Heart failure with reduced ejection fraction (HFrEF), a condition in which the heart’s left ventricle cannot pump blood effectively, remains a major therapeutic challenge despite advances in drug therapy. Researchers at Harbin Medical University have identified a molecular mechanism that drives the pathological cardiac remodeling at the root of the disease: a splicing factor called Bclaf1 that hijacks the cell’s RNA processing machinery to overproduce a harmful protein.
The findings, published in Nature Communications, define a Bclaf1/Srsf2/Hand2 splicing axis as a critical driver of HFrEF and suggest a new class of therapeutic targets for the condition.
The Mechanism
The team, led by Yang Zhang and co-senior authors Baofeng Yang, Yanjie Lu, and Zhenwei Pan at Harbin Medical University’s Department of Pharmacology, began by examining human heart tissue. In myocardium from HFrEF patients, they found that Bclaf1 (B-cell lymphoma 2-associated transcription factor 1) was significantly elevated compared to healthy hearts. The same elevation was seen in mouse models of pressure-overload-induced heart failure.

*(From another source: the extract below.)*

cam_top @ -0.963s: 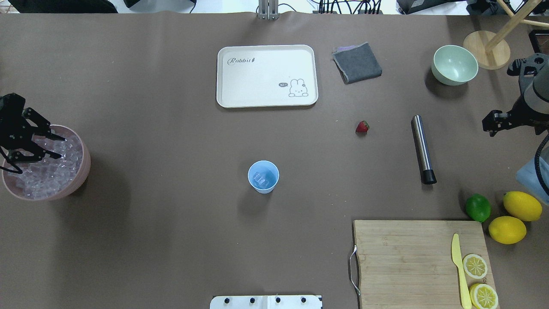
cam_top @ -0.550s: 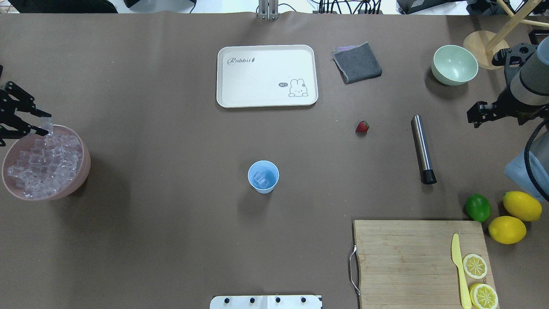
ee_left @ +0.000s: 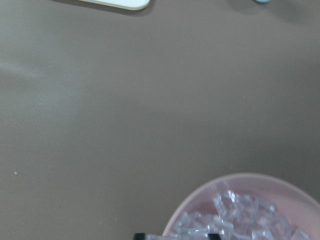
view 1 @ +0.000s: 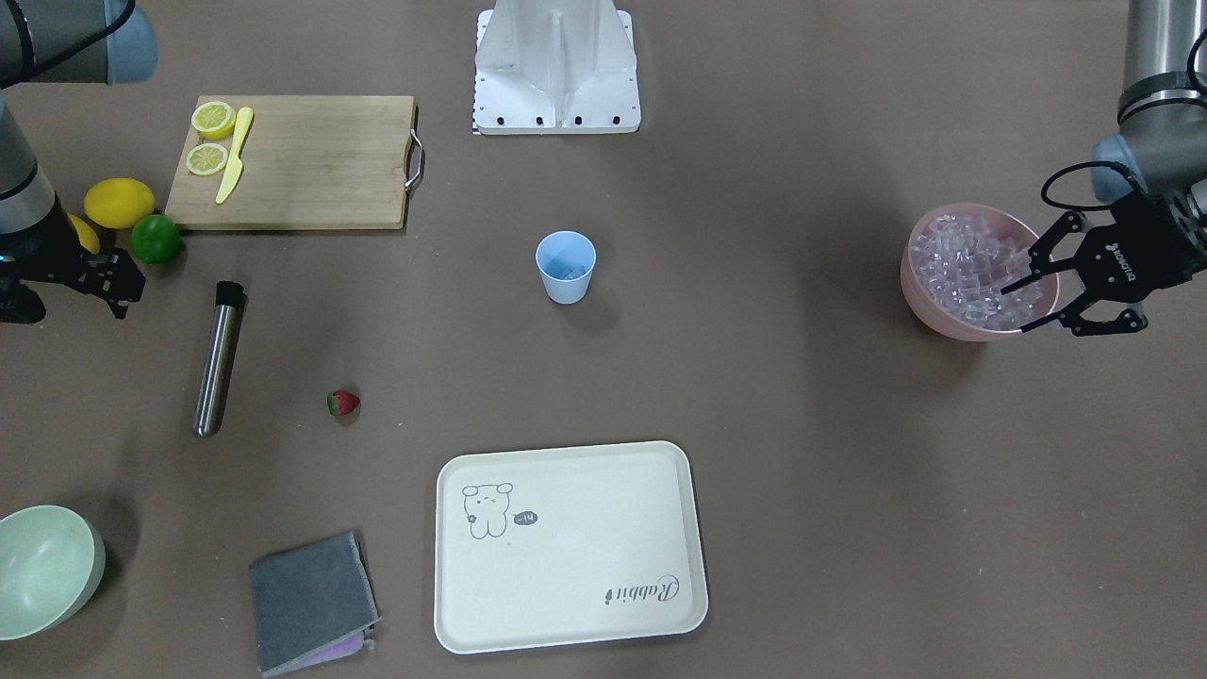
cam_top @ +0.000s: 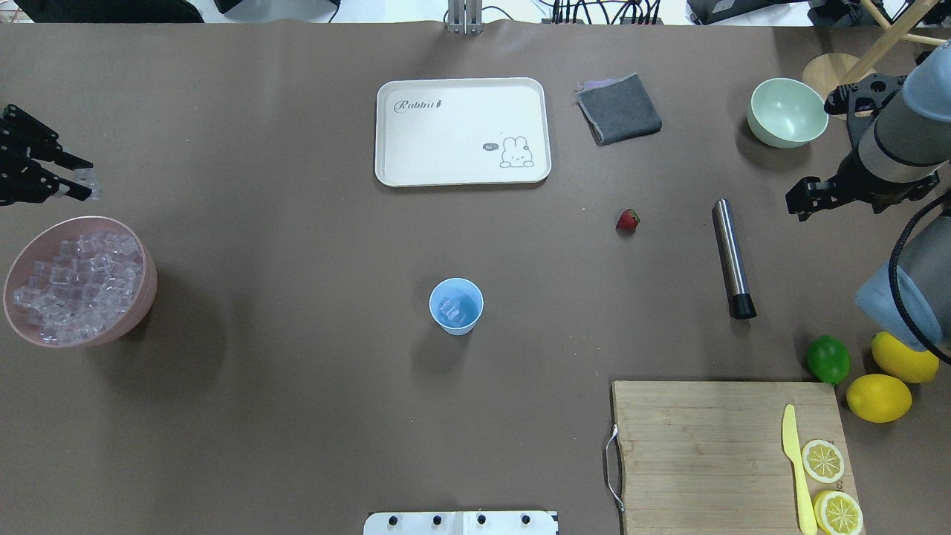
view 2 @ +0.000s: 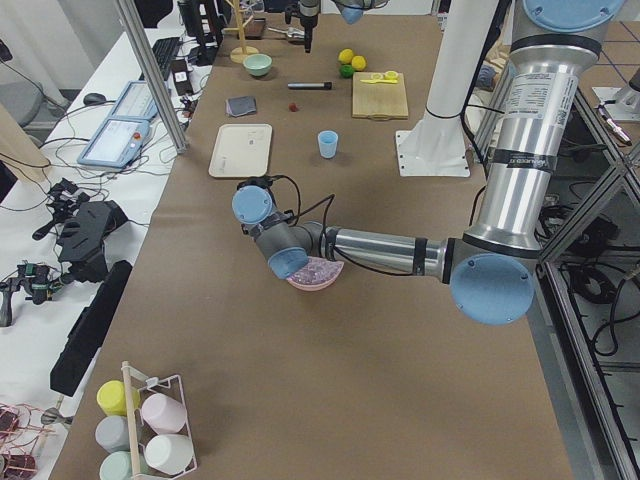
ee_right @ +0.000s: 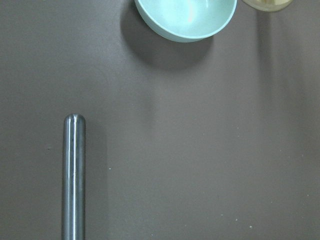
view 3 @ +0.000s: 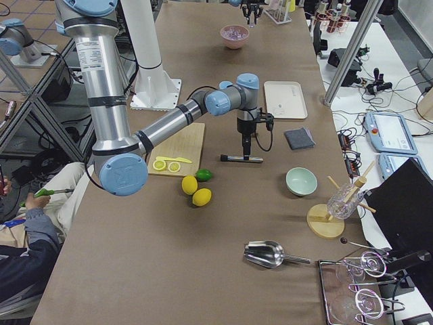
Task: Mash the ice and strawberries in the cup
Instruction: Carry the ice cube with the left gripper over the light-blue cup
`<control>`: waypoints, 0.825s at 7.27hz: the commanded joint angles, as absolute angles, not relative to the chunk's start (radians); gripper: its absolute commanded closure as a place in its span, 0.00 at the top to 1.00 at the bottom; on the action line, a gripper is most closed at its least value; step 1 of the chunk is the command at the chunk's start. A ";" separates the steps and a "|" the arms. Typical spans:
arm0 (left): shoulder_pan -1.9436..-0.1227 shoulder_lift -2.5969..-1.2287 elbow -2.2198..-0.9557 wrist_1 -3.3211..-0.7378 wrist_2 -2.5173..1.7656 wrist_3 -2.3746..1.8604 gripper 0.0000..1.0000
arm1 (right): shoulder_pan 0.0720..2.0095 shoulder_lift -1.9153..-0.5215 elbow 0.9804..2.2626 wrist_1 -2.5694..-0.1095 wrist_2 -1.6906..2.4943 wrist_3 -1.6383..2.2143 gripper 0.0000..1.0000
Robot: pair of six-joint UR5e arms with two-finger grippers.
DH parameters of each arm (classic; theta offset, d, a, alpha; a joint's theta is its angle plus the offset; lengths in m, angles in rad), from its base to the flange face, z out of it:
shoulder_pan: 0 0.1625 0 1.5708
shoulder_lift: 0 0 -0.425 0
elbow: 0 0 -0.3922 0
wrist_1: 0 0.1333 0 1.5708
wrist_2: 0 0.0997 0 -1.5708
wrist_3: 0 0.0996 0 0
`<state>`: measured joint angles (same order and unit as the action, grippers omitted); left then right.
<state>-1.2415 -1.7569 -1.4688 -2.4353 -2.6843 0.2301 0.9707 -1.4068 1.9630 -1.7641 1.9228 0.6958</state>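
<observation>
We see ice [cam_top: 453, 310] in the cup [cam_top: 456, 327]; left hand [cam_top: 83, 180] pinches another cube [cam_top: 89, 180] near the counter's [cam_top: 297, 416] left edge. Strawberry [cam_top: 628, 219] and metal muddler [cam_top: 732, 258] untouched; right hand [cam_top: 799, 202] grip: cannot tell.

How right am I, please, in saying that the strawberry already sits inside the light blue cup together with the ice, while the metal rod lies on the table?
One detail is wrong. The strawberry is not in the cup; it lies on the table between the tray and the metal rod. The cup holds only ice, as the overhead exterior view shows.
</observation>
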 commanded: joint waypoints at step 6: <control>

When the researchers genetically engineered mice to overexpress Bclaf1 specifically in heart muscle cells, the animals developed pathological hypertrophy (enlargement of the heart muscle) and systolic dysfunction, the hallmarks of heart failure. Conversely, when they knocked out the Bclaf1 gene or used an AAV9 viral vector to deliver a Bclaf1-targeting RNA interference construct, the mice were protected from pressure-overload-induced heart failure.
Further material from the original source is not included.